**Task prompt**
From the first line to the last, copy the listing exactly and omit the images.

**Data**
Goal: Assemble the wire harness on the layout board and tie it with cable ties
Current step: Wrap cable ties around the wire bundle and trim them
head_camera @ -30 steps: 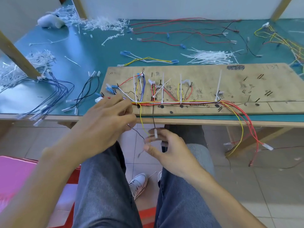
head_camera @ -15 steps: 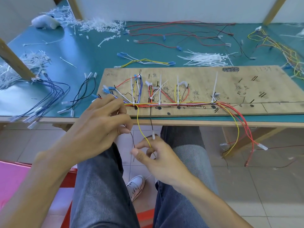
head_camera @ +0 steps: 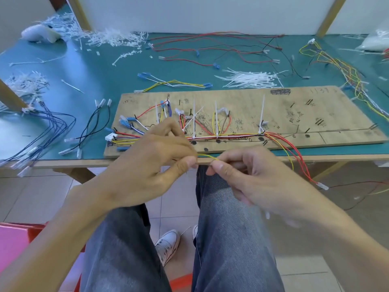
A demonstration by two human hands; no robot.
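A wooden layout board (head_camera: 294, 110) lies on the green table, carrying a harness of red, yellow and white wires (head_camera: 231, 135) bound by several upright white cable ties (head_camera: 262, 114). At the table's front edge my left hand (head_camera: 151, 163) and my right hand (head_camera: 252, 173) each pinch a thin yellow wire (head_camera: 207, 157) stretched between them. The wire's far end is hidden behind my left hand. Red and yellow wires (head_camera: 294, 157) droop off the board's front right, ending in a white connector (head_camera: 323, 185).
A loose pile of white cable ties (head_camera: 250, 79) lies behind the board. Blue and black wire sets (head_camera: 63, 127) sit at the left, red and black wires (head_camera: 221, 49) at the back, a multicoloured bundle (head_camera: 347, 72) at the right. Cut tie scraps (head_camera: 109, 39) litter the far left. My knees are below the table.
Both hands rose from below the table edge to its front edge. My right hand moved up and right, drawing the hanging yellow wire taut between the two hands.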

**Solution**
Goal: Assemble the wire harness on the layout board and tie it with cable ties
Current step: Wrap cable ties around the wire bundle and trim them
head_camera @ -30 steps: 
head_camera @ -15 steps: 
head_camera @ +0 steps: 
A demonstration by two human hands; no robot.
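A wooden layout board (head_camera: 294, 110) lies on the green table, carrying a harness of red, yellow and white wires (head_camera: 231, 135) bound by several upright white cable ties (head_camera: 262, 114). At the table's front edge my left hand (head_camera: 151, 163) and my right hand (head_camera: 252, 173) each pinch a thin yellow wire (head_camera: 207, 157) stretched between them. The wire's far end is hidden behind my left hand. Red and yellow wires (head_camera: 294, 157) droop off the board's front right, ending in a white connector (head_camera: 323, 185).
A loose pile of white cable ties (head_camera: 250, 79) lies behind the board. Blue and black wire sets (head_camera: 63, 127) sit at the left, red and black wires (head_camera: 221, 49) at the back, a multicoloured bundle (head_camera: 347, 72) at the right. Cut tie scraps (head_camera: 109, 39) litter the far left. My knees are below the table.
Both hands rose from below the table edge to its front edge. My right hand moved up and right, drawing the hanging yellow wire taut between the two hands.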

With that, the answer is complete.